The list of color names and abbreviations went into a spreadsheet. Looking at the pattern, I created size classes for each color–small, medium, large–and measured a bunch of the rocks of each color in each class to come up with an average area for each. That went in a column on the spreadsheet–with additional rows for each size of each color. For example, Lighter Blue Large rocks are 11 square inches. Large white rocks are 7.8. In the end I had 44 different color/size combinations. New column on the spreadsheet: how many of each size for each color. Multiply to get the total area for each size of each color. Add those for each color to get the total yardage I needed.

The minimum yardage available for sale is generally one quarter yard, and many of my colors required less than that. But a few, like the sand that forms the background, needed a lot more. As found wool that looked, on line, like it would work for a color, I added the name of the wool and the source to my spreadsheet. I also tracked the cost, the date I ordered it, and the date I received it. So I can say with confidence that the wool cost $534.55. By now it was 2020. I did my bit for the pandemic economy.

Time to get started. I’d get up early, a holdover from my commuting days, and work on the rug for an hour or so each morning before heading into the home office to work. In the summer it was too hot to sit under all that wool, so progress was slower. But I kept hooking, occasionally repositioning the rug on the frame as an area was completed. It was a lot more rug than the coral reef! Sometimes it seemed like it would never end.

After all that calculation, I decided to make my rug textured–make the loops forming the stones higher than the surrounding sand.
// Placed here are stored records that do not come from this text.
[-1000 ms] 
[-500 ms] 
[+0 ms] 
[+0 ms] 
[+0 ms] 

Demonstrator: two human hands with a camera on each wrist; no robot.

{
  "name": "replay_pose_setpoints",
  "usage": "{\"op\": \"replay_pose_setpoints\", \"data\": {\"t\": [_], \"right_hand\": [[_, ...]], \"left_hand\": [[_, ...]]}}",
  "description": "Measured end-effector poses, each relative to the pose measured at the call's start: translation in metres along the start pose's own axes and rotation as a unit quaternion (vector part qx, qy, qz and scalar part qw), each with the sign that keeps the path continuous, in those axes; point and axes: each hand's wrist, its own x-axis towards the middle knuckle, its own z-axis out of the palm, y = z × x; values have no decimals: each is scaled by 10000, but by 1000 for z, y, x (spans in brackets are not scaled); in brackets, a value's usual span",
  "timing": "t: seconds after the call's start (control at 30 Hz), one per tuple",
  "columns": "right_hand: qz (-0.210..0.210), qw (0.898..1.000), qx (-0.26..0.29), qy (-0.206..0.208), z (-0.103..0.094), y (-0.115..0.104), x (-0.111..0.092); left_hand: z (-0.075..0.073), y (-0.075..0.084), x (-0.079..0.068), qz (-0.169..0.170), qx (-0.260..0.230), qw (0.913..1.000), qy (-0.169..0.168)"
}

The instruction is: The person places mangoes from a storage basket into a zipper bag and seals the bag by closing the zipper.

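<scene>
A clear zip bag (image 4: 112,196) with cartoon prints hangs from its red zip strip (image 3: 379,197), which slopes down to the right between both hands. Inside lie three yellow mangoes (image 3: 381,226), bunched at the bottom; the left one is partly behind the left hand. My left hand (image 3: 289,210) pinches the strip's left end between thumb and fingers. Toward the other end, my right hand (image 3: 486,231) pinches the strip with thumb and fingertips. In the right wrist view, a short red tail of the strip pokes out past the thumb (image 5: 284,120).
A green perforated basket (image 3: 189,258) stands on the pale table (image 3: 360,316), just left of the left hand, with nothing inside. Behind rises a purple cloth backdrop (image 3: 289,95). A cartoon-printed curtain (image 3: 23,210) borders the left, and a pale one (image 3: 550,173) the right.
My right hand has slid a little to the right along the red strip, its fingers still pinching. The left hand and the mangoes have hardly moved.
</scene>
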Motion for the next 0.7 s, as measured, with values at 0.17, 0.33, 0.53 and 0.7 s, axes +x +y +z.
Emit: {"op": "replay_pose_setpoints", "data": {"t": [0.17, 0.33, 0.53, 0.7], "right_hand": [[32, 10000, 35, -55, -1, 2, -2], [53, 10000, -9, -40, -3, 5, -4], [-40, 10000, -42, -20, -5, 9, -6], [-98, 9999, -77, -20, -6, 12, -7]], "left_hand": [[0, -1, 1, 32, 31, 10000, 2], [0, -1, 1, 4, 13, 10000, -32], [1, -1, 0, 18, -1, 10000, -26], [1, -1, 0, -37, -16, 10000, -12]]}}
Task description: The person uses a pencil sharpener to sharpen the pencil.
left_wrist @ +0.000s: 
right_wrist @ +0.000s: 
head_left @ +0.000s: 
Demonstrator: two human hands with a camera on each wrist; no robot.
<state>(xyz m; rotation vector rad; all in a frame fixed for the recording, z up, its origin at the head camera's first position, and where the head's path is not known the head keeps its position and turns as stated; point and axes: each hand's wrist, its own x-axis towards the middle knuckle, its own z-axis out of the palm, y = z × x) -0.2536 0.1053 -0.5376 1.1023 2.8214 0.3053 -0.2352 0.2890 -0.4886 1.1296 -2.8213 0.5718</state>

This would take more wool, but for most colors I had extra because of the quarter yard minimum.

Thanksgiving Day, 2023. So close!

Even so, I ran out of one of the blues and was relieved to find the same color still available from the same source. The “light pink” I ordered didn’t look at all like light pink. I used it for some of the stones, but in the summer of 2023 when I found a better light pink in an actual wool store, I bought it and finished using a mix of the original and the new–creating a pink granite sort of look. I was worried about the sand, as I approached the end what had seemed like a massive piece of wool was down to a few square inches. But it lasted. Barely.

Depleted wool supply and tattered pattern–at first it didn’t all fit in the bag

From the middle of summer, 2020, until the summer of 2023 I pushed along, sometimes letting it sit for months at a stretch. But, just like with the rocks back in 2018, I had a moment of inspiration looking at a photograph I took on Molokai’i. I wanted that row of palm trees to be my next rug. So I repeated the pattern creation–easier from a single photo–area calculation, and wool shopping. I don’t have Photoshop and Illustrator anymore, but I do have the Affinity suite of design software, and Afinity Designer has a very handy area calculator. I shopped for and ordered the wool.

On Thanksgiving day, 2023, I was down to the last square foot of the hallway runner.

I vowed to be done. I sat watching the Macy’s Thanksgiving Day Parade, and the AKC Dog Show, and hooking.

The dogshow was over when I finally took it off the frame and laid it out on the floor. I absolutely love it. It doesn’t perfectly replicate the original photo. It is my own design and it’s gorgeous.